Потом подошел к двери, чтобы позвонить, но вдруг стало ясно, что она открыта. Я прижался к ней, хотя было ясно, если что-то произошло, тут уже никого не осталось. Вдохнув через рот, чтобы было потише, несколько раз, я носком толкнул дверь и скользнул в прихожую. Тут было не так уж и тихо. Что-то скрипело, как скрипит терка, захватывая бревно перед его распилкой… Нет, это ассоциации с лесоповала. Мне хотелось все-таки найти Сэма.
Звуки шли с кухни. Я прижался к противоположной стене и выставил вперед руку с «пушкой»…
Самуил Абрамыч мирно жарил картошку на сале.

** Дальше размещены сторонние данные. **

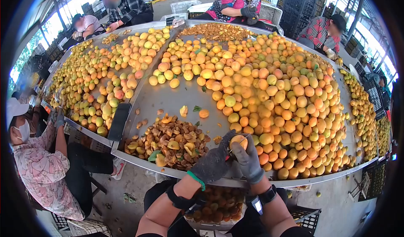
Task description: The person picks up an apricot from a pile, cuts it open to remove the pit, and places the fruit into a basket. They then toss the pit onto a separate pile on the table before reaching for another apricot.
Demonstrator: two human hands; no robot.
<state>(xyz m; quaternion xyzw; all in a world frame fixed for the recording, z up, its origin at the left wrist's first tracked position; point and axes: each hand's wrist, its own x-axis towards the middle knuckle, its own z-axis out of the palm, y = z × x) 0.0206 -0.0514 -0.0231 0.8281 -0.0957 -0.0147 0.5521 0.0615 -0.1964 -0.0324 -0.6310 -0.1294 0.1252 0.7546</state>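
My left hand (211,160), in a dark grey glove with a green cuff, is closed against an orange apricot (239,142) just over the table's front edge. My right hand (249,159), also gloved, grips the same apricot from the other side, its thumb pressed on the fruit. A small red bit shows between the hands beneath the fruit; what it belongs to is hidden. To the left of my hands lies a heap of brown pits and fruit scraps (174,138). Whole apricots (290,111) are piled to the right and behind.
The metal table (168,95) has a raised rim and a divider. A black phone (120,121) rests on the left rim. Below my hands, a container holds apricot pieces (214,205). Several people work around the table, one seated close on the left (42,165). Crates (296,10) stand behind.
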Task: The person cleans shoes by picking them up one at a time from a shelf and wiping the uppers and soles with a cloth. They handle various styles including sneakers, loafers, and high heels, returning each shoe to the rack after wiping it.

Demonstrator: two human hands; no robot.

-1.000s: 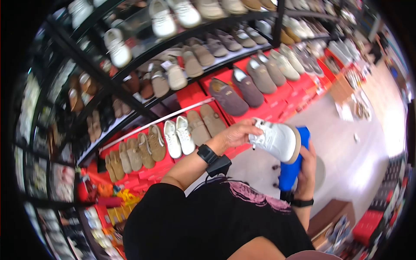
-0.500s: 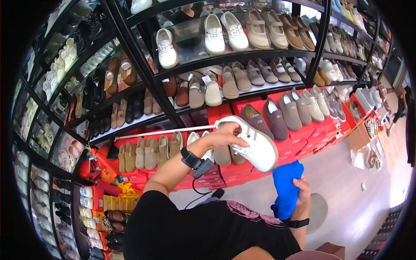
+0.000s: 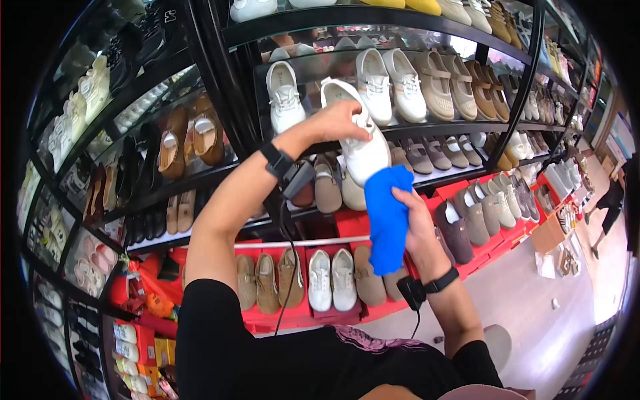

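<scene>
A white lace-up shoe is in my left hand, its fingers closed over the laces and tongue. The shoe tilts toe-down in front of the shelf, beside other white shoes. My right hand grips a crumpled blue cloth, which hangs below the shoe's toe. The cloth's top edge overlaps or touches the toe; exact contact cannot be made out.
Black-framed shelves with rows of shoes stand in front. Red shoeboxes bear more shoes below them. A cable hangs from my left wrist. A round stool stands on the floor at the lower right.
The view has shifted. My left hand has raised the white shoe to the shelf with white shoes. My right hand has brought the blue cloth up and left, close to the toe.
</scene>
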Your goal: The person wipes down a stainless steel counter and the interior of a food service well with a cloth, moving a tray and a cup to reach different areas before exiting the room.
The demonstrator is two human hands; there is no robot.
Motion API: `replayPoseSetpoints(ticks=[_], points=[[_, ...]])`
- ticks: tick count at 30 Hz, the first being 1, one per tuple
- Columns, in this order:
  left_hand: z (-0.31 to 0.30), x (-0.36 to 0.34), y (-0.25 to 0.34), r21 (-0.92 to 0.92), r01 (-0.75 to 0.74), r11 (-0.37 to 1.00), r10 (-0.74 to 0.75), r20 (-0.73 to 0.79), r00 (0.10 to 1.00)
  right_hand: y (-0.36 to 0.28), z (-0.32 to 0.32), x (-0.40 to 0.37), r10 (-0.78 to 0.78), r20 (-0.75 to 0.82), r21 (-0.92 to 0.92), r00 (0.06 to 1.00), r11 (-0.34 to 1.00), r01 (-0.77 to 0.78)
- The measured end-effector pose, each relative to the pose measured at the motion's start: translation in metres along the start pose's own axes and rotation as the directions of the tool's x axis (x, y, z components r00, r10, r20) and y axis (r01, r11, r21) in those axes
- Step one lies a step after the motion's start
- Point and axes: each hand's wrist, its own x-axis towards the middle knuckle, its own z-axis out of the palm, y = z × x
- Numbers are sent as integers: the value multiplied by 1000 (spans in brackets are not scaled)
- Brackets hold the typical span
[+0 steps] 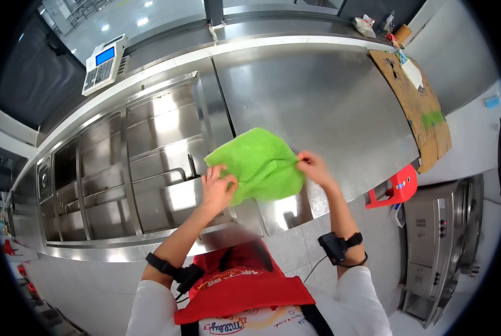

Увидев направленный на него «ствол», он отшатнулся, схватился за майку грязной рукой с ножом, посадив еще пару пятен, и охнул.
Я хмыкнул от досады, убрал свой «ягуар», подошел к столу и сел.
— Вы уж извините, молодой человек, я забыл, вероятно, дверь запереть?..
— Да, — я попытался улыбнуться, — и я за вас почему-то струхнул.
— Ну, не знаю, стоит ли за меня волноваться. Я ведь живу на самой обочине жизни.
— Дверь все-таки следует запирать.
Он улыбнулся.
— М-да, я себе то же самое говорю. Но после смерти жены как-то частенько забываю такие пустяки делать.
— Это не пустяки.
Он улыбнулся еще шире, мой испуг за него каким-то образом поднял ему настроение.
— Картошку с салом хотите?
Я вспомнил замечательный обед, которым меня угостила сегодня Аркадия, и понял, что еще сыт.
— Нет, я просто приехал по вашему звонку. Что случилось?
Он дочистил последнюю картофелину, бросил нож в мойку, на груду очисток, на которые стекала тоненькая струйка белой воды, вытер руки, сел на табурет, на котором вчера сидел я.
— Собственно, приезжать не следовало. Я все мог сказать и по телефону.
Я потер лоб.
— Кстати, как получилось, что вы позвонили домой Аркадии?
— Я звонил по тому телефону, который мне дала Клава.
Так, это было понятно. Я не оставил ему свой номер, но он узнал его через Прилипалу.
— И что же вы собирались мне сказать?
Он улыбнулся, показав не такие уж и хорошие зубы. Даже этот старый, потертый, грязноватый еврей, фотограф от бога, с его печалями и болями, выглядел, улыбаясь, настолько живописно, что ради одного этого стоило сюда приехать. Я не удержался и улыбнулся ему в ответ.
— Я вдруг вспомнил, что тех, кто давал деньги, с самого начала в Прилипале знал только один человек — наш Барчук. Вам нужно надавить на него.
— Вообще-то я это уже понял.
Он развел руками.
— Тогда вы зря приехали. Или… попытаться искупить свой грех вот этим?